La Russie, au bord de la révolte, Lénine opère un « recul temporaire sur la voie du socialisme » : la NEP

2.NEP : une détente générale….
La NEP, lancé en 1921, est un « repli stratégique » imposé par les circonstances, mais cela n’en fait pas moins une arme du pouvoir en place. Lénine veut utiliser cette pause pour redresser l’économie et éduquer la classe paysanne trop éloignée des idées révolutionnaires.
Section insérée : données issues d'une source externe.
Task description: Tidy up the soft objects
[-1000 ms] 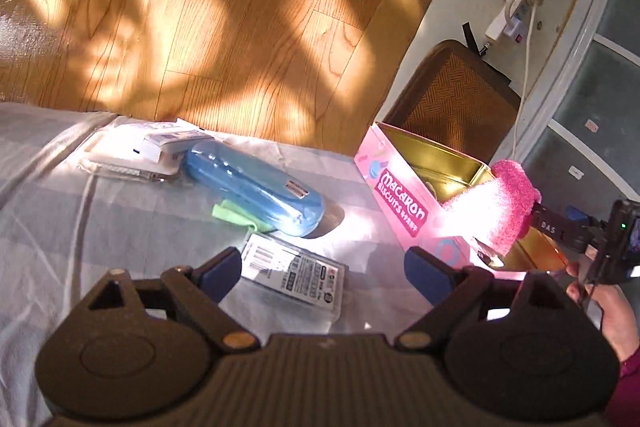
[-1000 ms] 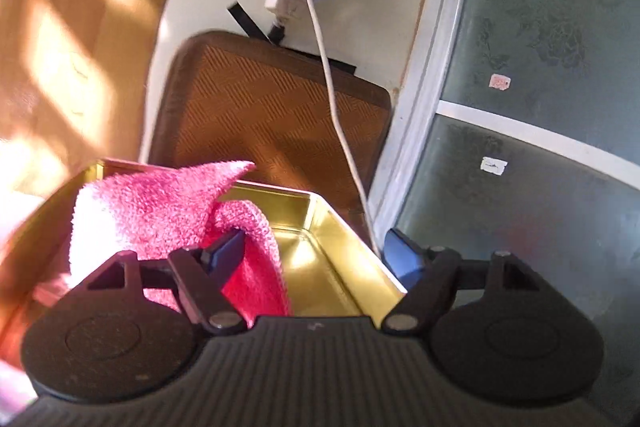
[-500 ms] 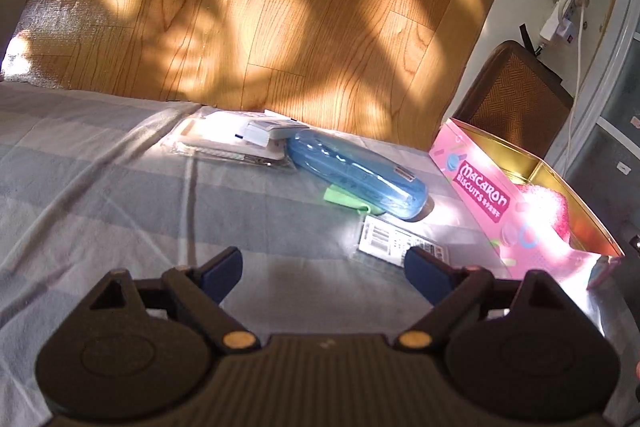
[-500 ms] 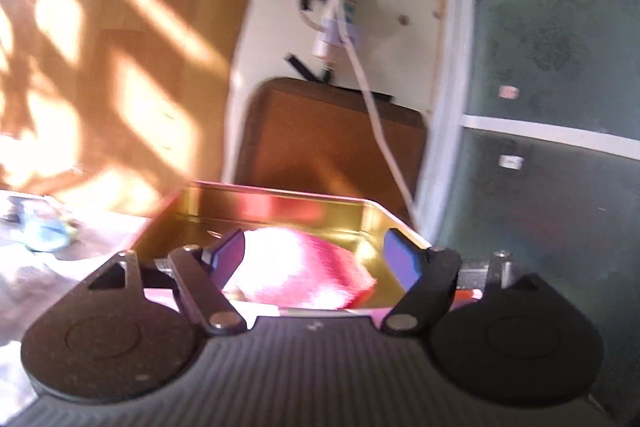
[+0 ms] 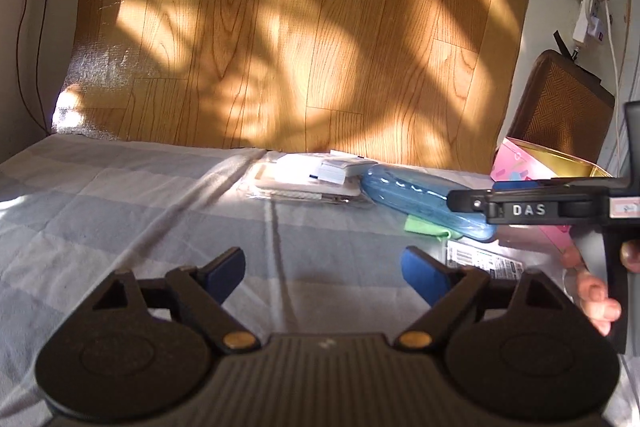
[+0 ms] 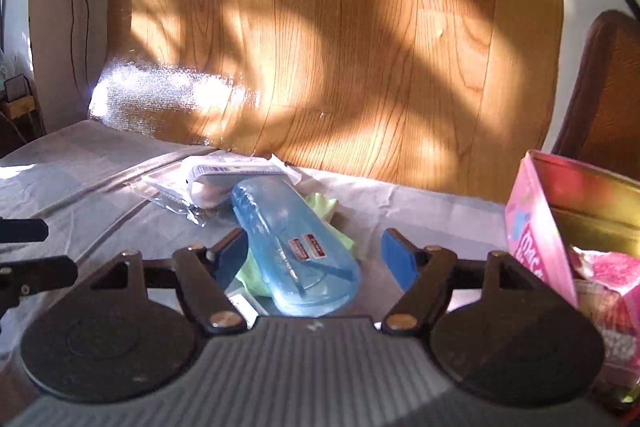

a. Un retour de la liberté économique
les entreprises de moins de 21 ouvriers sont dénationalisées et le secteur privé réapparaît. Dans l’agriculture, on permet la vente libre des surplus et liberté de choix qui fait diminuer le nombre d’exploitation collectives.
2 bémols :
- l’Etat garde le contrôle des secteurs stratégiques (transport,finance, commerce)
- l’Etat contrôle le commerce intérieur et reste le seul à commercer avec l’extérieur.

b. détente culturelle et sociale :
-libéralisation des sociales avec des mesures d’émancipation des femmes
Mais, dans l’ensemble la libéralisation sociale, couplée à la détente économique est néfaste au régime car Nepmens et koulaks prennent montent en puissance.
-libéralisation de la vie culturelle : le régime n’impose pas un modèle artistique mais, appuyant les œuvres qui se rapprochent de la Révolution, il abouti à la création d’une culture dominante qui glorifie le pouvoir et son idéologie.
Cependant : lutte contre toutes les religions se renforce

c. Une détente des relations diplomatiques

Les gouvernements de l’Ouest commettent une erreur d’appréciation sur la NEP en y voyant le signe de l’abandon du communisme.
Csq : traité commerciaux de1921 :traité de commerce avec la RU et l’Allemagne
+1922 : traité de Rapallo désenclave l’URSS et débouche sur une série de reconnaissance diplomatique en 1924
Or, cet apaisement des RI est le répit dont avait besoin le gouvernement soviétique pour
d’une part,augmenter son influence internationale comme sur le PC chinois en 1923 ou en 1924 en Mongolie.
D’autre part, raffermir son autoritarisme.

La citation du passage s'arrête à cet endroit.